Innovative und schonende Diagnostik und Therapie im TARDOC und den ambulanten Pauschalen…
Warum Innovation und schonende Diagnostik in vielen Fällen nicht mehr funktioniert, zeigt die Vergütung von minimalinvasiven Vakuumbiopsien in der Brustkrebsdiagnostik.
Da die minimalinvasive Vakuumbiopsie in der Schweiz kaum mehr tragbar vergütet wird, hat die Arbeitsgruppe MIBB (Minimally Invasive Breast Biopsy) der Schweizerischen Gesellschaft für Senologie (SGS) die Kampagne BreastForward initiiert.
Was heisst nicht tragbar vergütet? Im neuen Gesamttarifsystem wird die Diagnostik 34 % tiefer vergütet. Das heisst, die ambulanten Pauschalen decken das Material, aber kaum die ärztliche Leistung.

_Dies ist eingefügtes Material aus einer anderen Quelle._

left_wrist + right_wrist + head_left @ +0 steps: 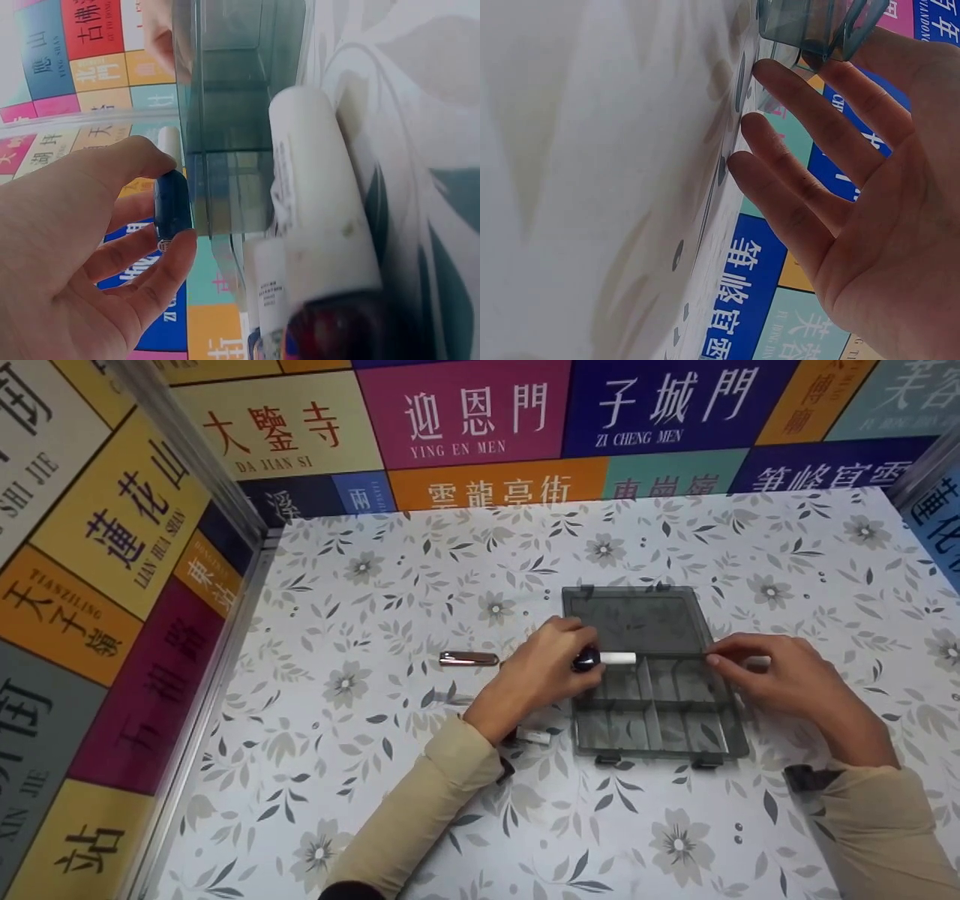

Das bedeutet im Umkehrschluss: Diese schonende Methode wird aus Kostengründen vermutlich nicht mehr erbracht. Stattdessen droht ein Rückgriff auf die offene chirurgische Biopsie – ein Rückschritt für die Patientinnen, die nun wieder Vollnarkosen und Narben in Kauf nehmen müssen, und eine unnötige Belastung der ohnehin teuren OP-Saal-Ressourcen. Damit wird im internationalen Vergleich ein klarer Rückschritt eingeläutet.
Es gibt einige ambulante Pauschalen, die den Fokus auf die Patientin und den Patienten verloren haben. Dieses Beispiel finde ich jedoch sehr stossend, da es wie so oft um Frauengesundheit geht. Grundsätzlich ist mir als Medizincontrollerin und Tarifspezialistin klar, dass eine Petition zur Anpassung eines Tarifsystems keinen Sinn macht, trotzdem habe ich die Petition unterschrieben.